8.7 Kubernetes Container Image Usage
Kubernetes Container Image Usage explains how images are deployed, managed, and run in Kubernetes to enable scalable and consistent application delivery.
Kubernetes Container Image Usage is the manifest-authoring practice of specifying and configuring which container image a given container runs, covering how image references are chosen and tagged, how private registry access is granted through imagePullSecrets, and how pull policy is selected to balance image freshness against startup latency and registry load.
Choosing an Image Reference
Registry, Repository, and Tag Components
An image reference such as registry.example.com/team/app:1.4.2 combines a registry hostname, a repository path, and a tag, with the registry portion optionally omitted to fall back to the container runtime's configured default registry, though explicitly specifying a registry avoids ambiguity across different clusters that might configure different defaults.
Tag Versus Digest References
A tag-based reference, such as :1.4.2, is mutable and can be repointed to different underlying image content by a later push to the same tag, while a digest-based reference, such as @sha256:abc123..., is immutable and always resolves to the exact same content, a distinction manifest authors weigh when deciding how much reproducibility a given deployment genuinely requires.
Tagging Strategy Considerations
Avoiding the latest Tag in Production
Using latest, or any similarly floating tag, means the actual code a manifest deploys can silently change between deployments without any corresponding manifest change, which undermines the reproducibility that declarative, version-controlled manifests are meant to provide, making explicit version tags or digests the generally preferred choice for production workloads.
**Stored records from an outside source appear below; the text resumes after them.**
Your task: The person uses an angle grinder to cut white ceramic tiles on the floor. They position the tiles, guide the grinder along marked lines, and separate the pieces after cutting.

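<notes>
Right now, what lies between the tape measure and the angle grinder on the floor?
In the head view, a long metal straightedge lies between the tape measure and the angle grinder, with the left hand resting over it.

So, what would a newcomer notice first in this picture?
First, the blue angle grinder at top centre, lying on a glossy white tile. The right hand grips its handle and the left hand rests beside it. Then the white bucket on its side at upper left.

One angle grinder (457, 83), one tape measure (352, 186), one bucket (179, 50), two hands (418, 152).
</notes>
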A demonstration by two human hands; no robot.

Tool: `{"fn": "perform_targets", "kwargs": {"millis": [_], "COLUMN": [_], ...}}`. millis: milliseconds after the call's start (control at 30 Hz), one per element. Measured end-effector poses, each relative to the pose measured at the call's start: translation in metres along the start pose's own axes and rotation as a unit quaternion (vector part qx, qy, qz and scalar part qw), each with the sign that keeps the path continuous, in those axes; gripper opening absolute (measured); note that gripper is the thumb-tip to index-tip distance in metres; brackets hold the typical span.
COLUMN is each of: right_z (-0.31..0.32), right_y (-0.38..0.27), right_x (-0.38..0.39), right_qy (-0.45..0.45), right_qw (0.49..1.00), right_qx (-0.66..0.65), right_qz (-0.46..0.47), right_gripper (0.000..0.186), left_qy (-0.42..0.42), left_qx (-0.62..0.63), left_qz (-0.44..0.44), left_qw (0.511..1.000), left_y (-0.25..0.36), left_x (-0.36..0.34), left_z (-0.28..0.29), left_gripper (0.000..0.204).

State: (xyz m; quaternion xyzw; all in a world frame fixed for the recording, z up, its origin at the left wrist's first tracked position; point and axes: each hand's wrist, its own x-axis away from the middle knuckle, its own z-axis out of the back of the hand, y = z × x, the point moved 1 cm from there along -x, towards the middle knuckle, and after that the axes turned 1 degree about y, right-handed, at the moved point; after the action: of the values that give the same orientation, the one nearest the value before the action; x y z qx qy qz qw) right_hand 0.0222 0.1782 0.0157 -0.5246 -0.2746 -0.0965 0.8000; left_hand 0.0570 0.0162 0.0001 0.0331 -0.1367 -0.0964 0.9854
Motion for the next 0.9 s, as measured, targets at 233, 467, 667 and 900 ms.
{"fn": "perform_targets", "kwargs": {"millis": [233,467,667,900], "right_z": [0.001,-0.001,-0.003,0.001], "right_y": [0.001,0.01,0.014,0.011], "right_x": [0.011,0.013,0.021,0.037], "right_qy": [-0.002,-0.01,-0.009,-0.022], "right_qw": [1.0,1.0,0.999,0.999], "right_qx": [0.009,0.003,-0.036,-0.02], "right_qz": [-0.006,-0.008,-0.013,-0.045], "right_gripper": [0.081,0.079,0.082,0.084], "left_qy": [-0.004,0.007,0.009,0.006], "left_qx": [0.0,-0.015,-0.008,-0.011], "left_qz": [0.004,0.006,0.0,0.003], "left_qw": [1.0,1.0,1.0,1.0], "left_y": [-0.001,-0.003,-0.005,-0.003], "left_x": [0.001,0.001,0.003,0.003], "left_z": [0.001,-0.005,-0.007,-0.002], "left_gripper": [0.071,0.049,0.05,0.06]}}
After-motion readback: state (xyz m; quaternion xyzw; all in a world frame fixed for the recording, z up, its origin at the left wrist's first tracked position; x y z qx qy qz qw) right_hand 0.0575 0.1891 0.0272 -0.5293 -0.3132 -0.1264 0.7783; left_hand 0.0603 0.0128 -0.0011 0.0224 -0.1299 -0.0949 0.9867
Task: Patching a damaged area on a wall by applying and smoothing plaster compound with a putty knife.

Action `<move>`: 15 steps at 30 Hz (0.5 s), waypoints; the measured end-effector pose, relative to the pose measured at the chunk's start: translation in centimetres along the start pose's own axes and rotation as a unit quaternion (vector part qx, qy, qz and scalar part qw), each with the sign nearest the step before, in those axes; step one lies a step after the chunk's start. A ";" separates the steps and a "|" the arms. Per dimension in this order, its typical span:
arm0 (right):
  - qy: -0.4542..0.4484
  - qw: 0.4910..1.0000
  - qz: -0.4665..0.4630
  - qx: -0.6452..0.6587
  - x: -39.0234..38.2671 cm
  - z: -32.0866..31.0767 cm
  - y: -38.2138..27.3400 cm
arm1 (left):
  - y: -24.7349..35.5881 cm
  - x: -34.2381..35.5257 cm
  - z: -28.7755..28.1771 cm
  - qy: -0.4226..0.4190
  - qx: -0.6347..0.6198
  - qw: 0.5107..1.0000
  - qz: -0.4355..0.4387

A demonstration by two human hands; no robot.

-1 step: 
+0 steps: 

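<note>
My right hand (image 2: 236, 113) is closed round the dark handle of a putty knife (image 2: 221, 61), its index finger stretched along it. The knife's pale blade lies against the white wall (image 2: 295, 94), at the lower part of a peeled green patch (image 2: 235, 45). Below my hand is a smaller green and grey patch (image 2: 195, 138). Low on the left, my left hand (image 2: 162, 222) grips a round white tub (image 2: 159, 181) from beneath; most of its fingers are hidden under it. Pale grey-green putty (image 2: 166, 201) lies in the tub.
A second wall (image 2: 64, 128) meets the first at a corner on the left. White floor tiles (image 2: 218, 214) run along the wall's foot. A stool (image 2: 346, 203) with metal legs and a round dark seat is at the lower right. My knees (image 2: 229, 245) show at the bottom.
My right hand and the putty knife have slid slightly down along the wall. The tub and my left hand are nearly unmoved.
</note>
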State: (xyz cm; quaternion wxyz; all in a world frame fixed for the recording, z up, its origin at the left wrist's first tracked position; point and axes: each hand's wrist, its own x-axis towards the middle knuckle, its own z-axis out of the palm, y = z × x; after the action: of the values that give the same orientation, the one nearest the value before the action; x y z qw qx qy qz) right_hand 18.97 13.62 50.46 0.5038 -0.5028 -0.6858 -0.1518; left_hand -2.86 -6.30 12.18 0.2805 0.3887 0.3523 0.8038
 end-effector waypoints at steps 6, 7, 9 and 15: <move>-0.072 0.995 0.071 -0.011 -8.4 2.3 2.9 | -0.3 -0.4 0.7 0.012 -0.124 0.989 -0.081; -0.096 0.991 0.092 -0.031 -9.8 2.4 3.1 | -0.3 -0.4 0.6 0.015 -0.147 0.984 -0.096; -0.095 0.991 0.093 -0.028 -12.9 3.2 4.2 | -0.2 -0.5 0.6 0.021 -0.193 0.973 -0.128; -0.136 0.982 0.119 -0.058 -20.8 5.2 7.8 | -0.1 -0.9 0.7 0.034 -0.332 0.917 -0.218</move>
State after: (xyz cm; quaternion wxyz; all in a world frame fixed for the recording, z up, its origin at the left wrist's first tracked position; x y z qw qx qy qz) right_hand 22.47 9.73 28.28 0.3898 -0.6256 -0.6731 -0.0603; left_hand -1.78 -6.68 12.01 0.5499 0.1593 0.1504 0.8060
Semantic Versioning Versus Build-Derived Tags
Some teams tag images with human-readable semantic versions, such as 1.4.2, while others tag with build-derived identifiers, such as a Git commit short hash or a CI build number, each approach offering different tradeoffs between human readability and precise, unambiguous traceability back to the exact source that produced the image.
Configuring Private Registry Access
The imagePullSecrets Field
A Pod's spec.imagePullSecrets references one or more Secret objects of type kubernetes.io/dockerconfigjson, containing registry credentials the kubelet passes to the container runtime when pulling images from a registry requiring authentication.
Attaching Pull Secrets via ServiceAccount
Rather than specifying imagePullSecrets on every individual Pod manifest, a ServiceAccount can carry its own imagePullSecrets, automatically applied to every Pod using that ServiceAccount, centralizing private registry credential configuration rather than duplicating it across many separate Pod specs.
Credential Provider Plugins in Cloud Environments
Some managed Kubernetes environments configure the kubelet with dynamic credential provider plugins that automatically obtain short-lived registry credentials for a cloud provider's own container registry, removing the need for manifests to reference any static imagePullSecrets at all when using that provider's registry.
Selecting an Appropriate imagePullPolicy
Matching Policy to Tagging Strategy
imagePullPolicy: IfNotPresent suits immutable, version-pinned tags or digests, since there is no benefit to re-pulling an image the node already has a correct, unchanging copy of, while imagePullPolicy: Always suits floating tags like latest, where the runtime must re-verify it has the current content on every container start.
Startup Latency Tradeoffs
Setting imagePullPolicy: Always on every container introduces a network round trip to the registry on every single Pod start, even when the image content has not changed, a latency cost worth weighing against the freshness guarantee it provides, particularly for workloads that restart or scale frequently.
Multi-Architecture Image Considerations
Manifest Lists for Heterogeneous Clusters
In clusters containing nodes of different CPU architectures, such as a mix of amd64 and arm64 nodes, referencing a multi-architecture manifest list image reference allows the same manifest to correctly resolve to the appropriate architecture-specific image variant on whichever node type a Pod happens to be scheduled onto, without needing separate manifests per architecture.
Practical Image Reference Hygiene
Keeping Image References Auditable
Because image references directly determine what code actually runs, keeping them explicit, version-pinned, and consistent across related manifests within an application makes it straightforward for anyone reviewing the manifest to understand exactly what will be deployed, reinforcing the broader authoring discipline of avoiding hidden or ambiguous configuration.